Friday, December 7, 2007

The magical number 140 pops up again

Michael Hanscom, possibly independently of the tweeple-unfollow and club140-trapps discussions, has weighed in on Twitter:

So far, I’m a little unimpressed with the leading contender for a collective noun for ‘those people I follow/am following on Twitter,’ which appears to be ‘tweeple’. To my ears, it’s rather silly, and a rather glaringly obvious portmanteau.

I have to admit that I rushed to a dictionary for that one.

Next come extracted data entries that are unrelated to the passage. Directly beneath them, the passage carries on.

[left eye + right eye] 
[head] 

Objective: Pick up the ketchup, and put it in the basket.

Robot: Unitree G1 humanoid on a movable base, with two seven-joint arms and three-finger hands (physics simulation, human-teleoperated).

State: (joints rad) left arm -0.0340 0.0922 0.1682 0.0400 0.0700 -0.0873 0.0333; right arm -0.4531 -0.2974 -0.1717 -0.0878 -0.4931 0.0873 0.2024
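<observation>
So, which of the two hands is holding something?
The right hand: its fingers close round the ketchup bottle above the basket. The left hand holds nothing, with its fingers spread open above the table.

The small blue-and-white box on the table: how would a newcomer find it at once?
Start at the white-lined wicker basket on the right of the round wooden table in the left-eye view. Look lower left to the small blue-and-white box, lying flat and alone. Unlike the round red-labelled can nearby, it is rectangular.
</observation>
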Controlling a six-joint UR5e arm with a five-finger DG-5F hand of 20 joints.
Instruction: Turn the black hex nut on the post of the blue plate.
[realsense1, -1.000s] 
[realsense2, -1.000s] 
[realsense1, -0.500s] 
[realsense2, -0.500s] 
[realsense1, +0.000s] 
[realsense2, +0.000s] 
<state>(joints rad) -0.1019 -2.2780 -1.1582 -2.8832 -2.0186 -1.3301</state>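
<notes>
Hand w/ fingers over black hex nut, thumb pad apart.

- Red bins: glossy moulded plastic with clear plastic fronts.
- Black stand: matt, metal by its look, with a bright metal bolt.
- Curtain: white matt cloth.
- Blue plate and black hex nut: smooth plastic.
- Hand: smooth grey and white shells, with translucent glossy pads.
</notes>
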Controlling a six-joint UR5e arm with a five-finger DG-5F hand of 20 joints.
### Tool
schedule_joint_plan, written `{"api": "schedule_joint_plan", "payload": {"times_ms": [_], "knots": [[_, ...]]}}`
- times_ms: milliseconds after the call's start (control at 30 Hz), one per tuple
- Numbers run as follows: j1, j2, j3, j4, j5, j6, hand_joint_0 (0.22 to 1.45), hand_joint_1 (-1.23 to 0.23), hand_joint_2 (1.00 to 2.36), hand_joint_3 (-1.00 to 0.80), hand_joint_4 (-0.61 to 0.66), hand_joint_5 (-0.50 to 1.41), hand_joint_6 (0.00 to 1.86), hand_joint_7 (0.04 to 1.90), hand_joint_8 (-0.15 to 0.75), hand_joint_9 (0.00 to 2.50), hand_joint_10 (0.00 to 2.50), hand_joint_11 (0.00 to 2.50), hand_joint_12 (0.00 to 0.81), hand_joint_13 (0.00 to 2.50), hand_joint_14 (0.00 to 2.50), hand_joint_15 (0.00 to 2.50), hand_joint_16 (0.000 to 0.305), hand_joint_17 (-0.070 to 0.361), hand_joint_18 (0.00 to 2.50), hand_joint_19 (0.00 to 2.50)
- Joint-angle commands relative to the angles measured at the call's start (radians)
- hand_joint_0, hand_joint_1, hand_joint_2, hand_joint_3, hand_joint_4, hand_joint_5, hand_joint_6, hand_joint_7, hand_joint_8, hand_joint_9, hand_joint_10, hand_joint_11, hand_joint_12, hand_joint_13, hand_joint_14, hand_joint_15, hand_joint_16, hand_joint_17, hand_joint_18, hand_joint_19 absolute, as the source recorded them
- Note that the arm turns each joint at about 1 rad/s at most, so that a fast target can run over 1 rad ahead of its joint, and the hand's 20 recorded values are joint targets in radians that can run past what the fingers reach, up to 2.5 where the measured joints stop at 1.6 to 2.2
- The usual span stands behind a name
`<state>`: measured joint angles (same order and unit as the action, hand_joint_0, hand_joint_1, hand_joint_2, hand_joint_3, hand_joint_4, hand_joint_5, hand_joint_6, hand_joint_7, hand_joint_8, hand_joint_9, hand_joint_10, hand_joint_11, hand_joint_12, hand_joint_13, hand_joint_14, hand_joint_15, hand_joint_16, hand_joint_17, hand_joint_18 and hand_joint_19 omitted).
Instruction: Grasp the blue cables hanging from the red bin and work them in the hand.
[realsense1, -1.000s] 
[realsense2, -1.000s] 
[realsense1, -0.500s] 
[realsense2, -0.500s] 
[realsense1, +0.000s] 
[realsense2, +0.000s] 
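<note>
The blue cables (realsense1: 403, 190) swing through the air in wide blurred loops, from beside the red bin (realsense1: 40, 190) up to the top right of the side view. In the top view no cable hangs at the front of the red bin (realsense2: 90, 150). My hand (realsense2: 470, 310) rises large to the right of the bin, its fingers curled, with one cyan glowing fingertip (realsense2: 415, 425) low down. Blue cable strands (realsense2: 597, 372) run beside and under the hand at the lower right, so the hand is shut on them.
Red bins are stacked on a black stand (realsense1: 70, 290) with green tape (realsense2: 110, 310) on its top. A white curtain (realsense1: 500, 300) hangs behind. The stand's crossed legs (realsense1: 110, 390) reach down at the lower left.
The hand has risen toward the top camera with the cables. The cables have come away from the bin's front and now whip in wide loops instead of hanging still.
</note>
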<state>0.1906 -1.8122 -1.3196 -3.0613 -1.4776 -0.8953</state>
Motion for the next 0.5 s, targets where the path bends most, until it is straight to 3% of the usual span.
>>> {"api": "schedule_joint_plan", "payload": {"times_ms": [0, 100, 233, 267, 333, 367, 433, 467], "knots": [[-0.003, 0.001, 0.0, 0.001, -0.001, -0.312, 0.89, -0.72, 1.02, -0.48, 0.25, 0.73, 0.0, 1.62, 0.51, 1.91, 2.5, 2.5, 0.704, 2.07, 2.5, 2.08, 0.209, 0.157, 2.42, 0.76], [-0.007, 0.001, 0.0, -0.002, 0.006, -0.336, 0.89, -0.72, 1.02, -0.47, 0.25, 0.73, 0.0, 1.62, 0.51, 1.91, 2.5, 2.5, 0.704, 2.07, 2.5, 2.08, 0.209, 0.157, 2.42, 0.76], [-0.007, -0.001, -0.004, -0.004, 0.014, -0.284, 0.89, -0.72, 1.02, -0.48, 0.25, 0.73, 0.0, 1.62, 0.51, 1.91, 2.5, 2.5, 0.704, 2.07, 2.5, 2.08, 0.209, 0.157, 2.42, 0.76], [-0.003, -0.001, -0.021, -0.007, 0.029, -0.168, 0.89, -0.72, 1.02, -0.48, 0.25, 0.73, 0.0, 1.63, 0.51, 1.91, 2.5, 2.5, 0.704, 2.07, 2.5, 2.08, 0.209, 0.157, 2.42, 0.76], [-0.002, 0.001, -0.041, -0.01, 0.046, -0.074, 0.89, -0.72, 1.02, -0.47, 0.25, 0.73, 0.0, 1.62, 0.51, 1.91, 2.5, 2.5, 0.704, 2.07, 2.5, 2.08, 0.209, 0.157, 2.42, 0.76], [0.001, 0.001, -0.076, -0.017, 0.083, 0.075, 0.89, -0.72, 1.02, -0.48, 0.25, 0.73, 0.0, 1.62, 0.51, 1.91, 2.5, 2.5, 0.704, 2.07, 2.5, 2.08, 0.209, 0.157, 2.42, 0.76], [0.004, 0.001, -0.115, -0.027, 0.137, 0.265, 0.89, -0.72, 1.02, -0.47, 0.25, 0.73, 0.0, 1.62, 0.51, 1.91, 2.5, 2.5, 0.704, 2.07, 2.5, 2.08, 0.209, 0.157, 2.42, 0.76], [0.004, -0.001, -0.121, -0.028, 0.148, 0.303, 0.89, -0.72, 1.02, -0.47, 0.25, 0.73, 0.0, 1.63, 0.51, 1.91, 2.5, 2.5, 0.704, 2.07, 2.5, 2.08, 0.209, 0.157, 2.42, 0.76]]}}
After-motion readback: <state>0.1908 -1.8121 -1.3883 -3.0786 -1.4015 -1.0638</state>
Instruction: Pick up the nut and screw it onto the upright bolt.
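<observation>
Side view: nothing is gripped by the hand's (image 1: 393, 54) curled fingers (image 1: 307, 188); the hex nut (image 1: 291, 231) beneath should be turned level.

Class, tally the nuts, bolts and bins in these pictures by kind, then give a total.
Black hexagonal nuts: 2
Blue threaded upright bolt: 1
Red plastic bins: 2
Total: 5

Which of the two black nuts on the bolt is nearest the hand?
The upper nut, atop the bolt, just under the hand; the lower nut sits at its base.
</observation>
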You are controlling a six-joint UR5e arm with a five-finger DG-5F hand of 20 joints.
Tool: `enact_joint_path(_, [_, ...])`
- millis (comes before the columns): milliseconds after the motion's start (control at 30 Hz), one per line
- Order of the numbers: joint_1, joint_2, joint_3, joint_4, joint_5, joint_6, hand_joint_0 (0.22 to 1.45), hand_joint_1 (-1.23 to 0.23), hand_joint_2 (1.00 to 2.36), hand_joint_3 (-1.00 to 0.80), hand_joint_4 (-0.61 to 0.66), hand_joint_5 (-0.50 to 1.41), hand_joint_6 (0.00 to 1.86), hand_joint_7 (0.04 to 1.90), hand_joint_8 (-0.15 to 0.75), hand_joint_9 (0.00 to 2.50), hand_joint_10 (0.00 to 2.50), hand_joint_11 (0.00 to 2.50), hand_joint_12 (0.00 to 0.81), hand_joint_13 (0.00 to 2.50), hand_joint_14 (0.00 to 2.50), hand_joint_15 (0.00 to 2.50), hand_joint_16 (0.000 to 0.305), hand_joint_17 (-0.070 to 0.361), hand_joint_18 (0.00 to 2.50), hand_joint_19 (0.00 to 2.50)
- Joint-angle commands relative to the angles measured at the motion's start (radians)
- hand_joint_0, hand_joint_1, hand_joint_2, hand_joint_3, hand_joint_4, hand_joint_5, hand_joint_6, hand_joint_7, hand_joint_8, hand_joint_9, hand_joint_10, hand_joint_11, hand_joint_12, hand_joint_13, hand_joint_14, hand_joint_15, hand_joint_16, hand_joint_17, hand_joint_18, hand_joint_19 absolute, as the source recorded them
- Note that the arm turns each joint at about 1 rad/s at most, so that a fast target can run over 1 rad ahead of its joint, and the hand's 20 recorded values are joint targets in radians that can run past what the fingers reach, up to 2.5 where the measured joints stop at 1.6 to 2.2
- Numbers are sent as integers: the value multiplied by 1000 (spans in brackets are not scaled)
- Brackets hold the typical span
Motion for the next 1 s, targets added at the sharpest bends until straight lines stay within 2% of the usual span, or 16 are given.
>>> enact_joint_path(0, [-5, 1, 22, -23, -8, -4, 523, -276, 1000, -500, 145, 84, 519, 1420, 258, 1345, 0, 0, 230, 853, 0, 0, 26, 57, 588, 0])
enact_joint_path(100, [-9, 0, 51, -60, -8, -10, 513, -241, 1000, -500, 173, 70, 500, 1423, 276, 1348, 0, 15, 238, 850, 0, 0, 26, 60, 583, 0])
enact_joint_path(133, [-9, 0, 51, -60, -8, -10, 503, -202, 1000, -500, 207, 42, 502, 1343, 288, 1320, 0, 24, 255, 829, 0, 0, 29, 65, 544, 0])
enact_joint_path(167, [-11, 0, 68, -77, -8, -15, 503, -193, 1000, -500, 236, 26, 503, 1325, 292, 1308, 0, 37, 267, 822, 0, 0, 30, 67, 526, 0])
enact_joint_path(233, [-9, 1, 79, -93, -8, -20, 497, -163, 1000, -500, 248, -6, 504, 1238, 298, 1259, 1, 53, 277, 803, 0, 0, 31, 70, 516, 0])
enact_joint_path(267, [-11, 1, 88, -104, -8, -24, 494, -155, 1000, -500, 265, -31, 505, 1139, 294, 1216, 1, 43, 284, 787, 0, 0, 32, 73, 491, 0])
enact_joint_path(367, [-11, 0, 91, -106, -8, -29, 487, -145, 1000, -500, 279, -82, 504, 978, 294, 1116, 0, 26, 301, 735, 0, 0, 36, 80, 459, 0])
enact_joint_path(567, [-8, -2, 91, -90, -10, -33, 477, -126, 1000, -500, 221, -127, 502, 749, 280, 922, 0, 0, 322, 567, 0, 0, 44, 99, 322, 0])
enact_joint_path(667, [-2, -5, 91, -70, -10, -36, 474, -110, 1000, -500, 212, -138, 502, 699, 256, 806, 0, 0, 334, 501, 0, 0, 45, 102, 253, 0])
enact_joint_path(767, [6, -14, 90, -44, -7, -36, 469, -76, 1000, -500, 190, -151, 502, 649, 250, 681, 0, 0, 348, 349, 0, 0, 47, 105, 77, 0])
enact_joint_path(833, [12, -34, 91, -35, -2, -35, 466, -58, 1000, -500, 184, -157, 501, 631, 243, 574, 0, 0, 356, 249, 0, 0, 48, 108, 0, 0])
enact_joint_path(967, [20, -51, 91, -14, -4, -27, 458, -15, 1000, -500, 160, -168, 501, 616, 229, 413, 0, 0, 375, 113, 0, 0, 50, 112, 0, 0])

portmanteau - a new word formed by joining two others and combining their meanings; "`smog' is a blend of `smoke' and `fog'"; "`motel' is a portmanteau word made by combining `motor' and `hotel'"; "`brunch' is a well-known portmanteau"

Sorry, Michael, but instead of calling "tweeple" a portmanteau, I'm gonna be trendy (IANT) and call it a mashup.

But Michael's preferred mashup/portmanteau is to take "people" and "tweet" and get "peeps." Well, I'll be djwudi's peep, but I probably won't make a habit out of it. (Insert nun joke here.) I can see it now:

Yo, @biz, I b yr peep!

But Hanscom doesn't just talk about his valued peeps. He also weighs in on the impracticality of following and being followed by thousands. (See this post on Dunbar's number, for background; in this case, the number is 150, not 140, but the difference between 140 and 150 can be attributable to a rounding error based upon use of different computer processors. Heh. Sorry, couldn't resist.)

I’d be amused if, since Twitter imposes a limit of 140 characters for tweets, they also imposed a 140 ‘character’ limit for your contacts. Not sure if that should work out as 140 followers and 140 followees [280 total contacts in both directions], or 70 each, or perhaps just 140 total allowed and spread them out however you wish.

I could plunge into the details (if X follows Y and Y follows X, should both count against your total?), but I'd stick to the strategy. If Twitter connections (or LinkedIn connections, or whatever) were artifically limited/rationed, then two things would happen:

  • Certain people would campaign to be one of your "name" tweeple/peeps. "Hmm, do I have enough slots for Robert Scoble AND Guy Kawasaki AND Julia Roy?" (Actually, I dropped one of these people recently - and it wasn't Julia Roy. And, for the record, Guy Kawasaki got fewer votes in Dig a Tech Guy.)

  • You'd have more aggregation services, such as my fave aggregation service @oow that was used during Oracle OpenWorld 2007. (And no, I'm not labeling this as yet another openworld07 post on my blog. It's OVER, and the reference is pretty tangential.) In essence, you can get the views of multiple people by using just a single subscription slot.
Yes, it makes sense to ration cable channels (Jerry Jones, many people are saying "I *don't* want my NFL Network!"), but it would be truly odd if we rationed social connections. Yes, it's amusing, but Hanscom's point still remains:

Really, how many individuals can most people really keep track of full-time?